Голый кафель забирает у ног тепло, поднимающийся от пола холод через ступни проникает в ноги, ползет вверх по телу, прикрытому трусами и майкой, по обнаженным плечам, по рукам, тоже неподвижным и висящим вдоль туловища как плети; и только гусиная кожа выдает, что в этом почти голом теле, поставленном посредине комнаты, перед одетым наблюдателем, еще теплится жизнь.
Однако появление гусиной кожи уже означает нарушение, вздутые поры и пупырышки говорят наблюдателю о многом, хотя застывшее лицо пытается скрыть неконтролируемые изменения: стеклянный взгляд, безжизненные губы надеются отвлечь меня от дрожи, бегущей по оголенным частям тела, от босых ног, от искривленной спины и вздернутых плеч, от брюшка, от выпуклости на ситцевых трусах.
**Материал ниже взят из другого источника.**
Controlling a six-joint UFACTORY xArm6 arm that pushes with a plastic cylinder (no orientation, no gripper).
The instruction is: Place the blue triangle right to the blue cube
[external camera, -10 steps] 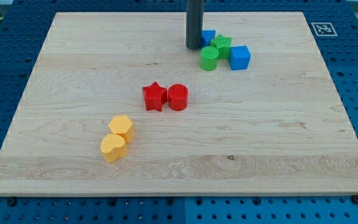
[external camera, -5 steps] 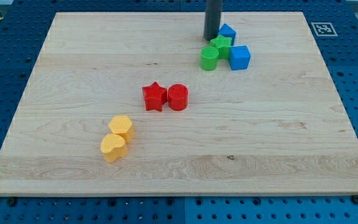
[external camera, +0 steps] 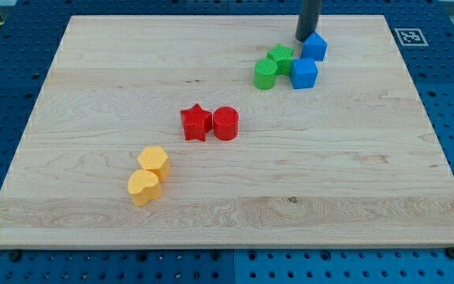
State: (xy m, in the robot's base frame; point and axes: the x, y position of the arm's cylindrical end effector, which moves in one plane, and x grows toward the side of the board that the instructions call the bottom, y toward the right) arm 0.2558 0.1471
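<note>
The blue triangle point(external camera: 315, 46) lies near the board's top edge, just above and slightly right of the blue cube point(external camera: 304, 73); the two are close, perhaps touching. My tip point(external camera: 306, 39) is at the triangle's upper left side, touching it or nearly so. The rod rises out of the view's top.
A green star point(external camera: 280, 57) and a green cylinder point(external camera: 266, 75) sit just left of the blue cube. A red star point(external camera: 196, 122) and a red cylinder point(external camera: 225, 123) are mid-board. Two yellow blocks point(external camera: 154, 162) point(external camera: 143, 187) lie lower left. A marker tag point(external camera: 409, 35) is at the top right.
My tip has moved right along the board's top, pushing the blue triangle right from above the green star to above the blue cube. Other blocks have not moved.
</note>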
Но ничего не удается.
Не удается скрыть даже слабый, ускользающий из поля зрения наблюдателя след — дорожку холодного пота, который от страха выступает на спине, постепенно обозначая на майке линию позвоночника.
И мы оба это знаем. Мы оба знаем, что подвергаемое осмотру тело ничего не в силах утаить: пусть субъект молчит и не желает что-либо слышать, но взгляд выдает, что творится у него внутри. По глазам видно: он постепенно осознает, что долгие годы пользовался собственным голосом, совершенно не уделяя ему внимания, и только сейчас его внутренний слух вдруг воспринял мириады уродливых звуков, грубых, небрежно сформулированных фраз, которые обрушились словно адский шум.
Так стоим мы друг против друга, так стоит передо мной человеческая фигура, беззащитная, как на освидетельствовании, во время которого мужчина впервые испытывает то, что его обнаженное взрослое тело подвергается бесцеремонному досмотру. Тишина длится лишь мгновение, потом я должен снять печать молчания и глухоты с того, кто напротив. Холодную комнату наполняют звуки, издаваемые субъектом, который вынужден отвечать на мои вопросы, и вот теперь он полностью обнажен, раскрыт, по-настоящему гол, хотя трусы и прикрывают известные части его тела, облепив вялый член, яички. Что такое — неужто мы уже готовы разрыдаться, неужто дошло до этого? И в уголках глаз поблескивает влага, отражая утренний солнечный свет? Субъект пребывает в неведении относительно проводимого в настоящий момент контроля его интонаций, но, очевидно, чувствует, что во время беседы малейшие изменения его голоса беспощадно фиксируются. Впереди, на трусах, похоже, расплывается темное пятнышко: вероятно, мой визави, не утерпев, пролил-таки капельку мочи.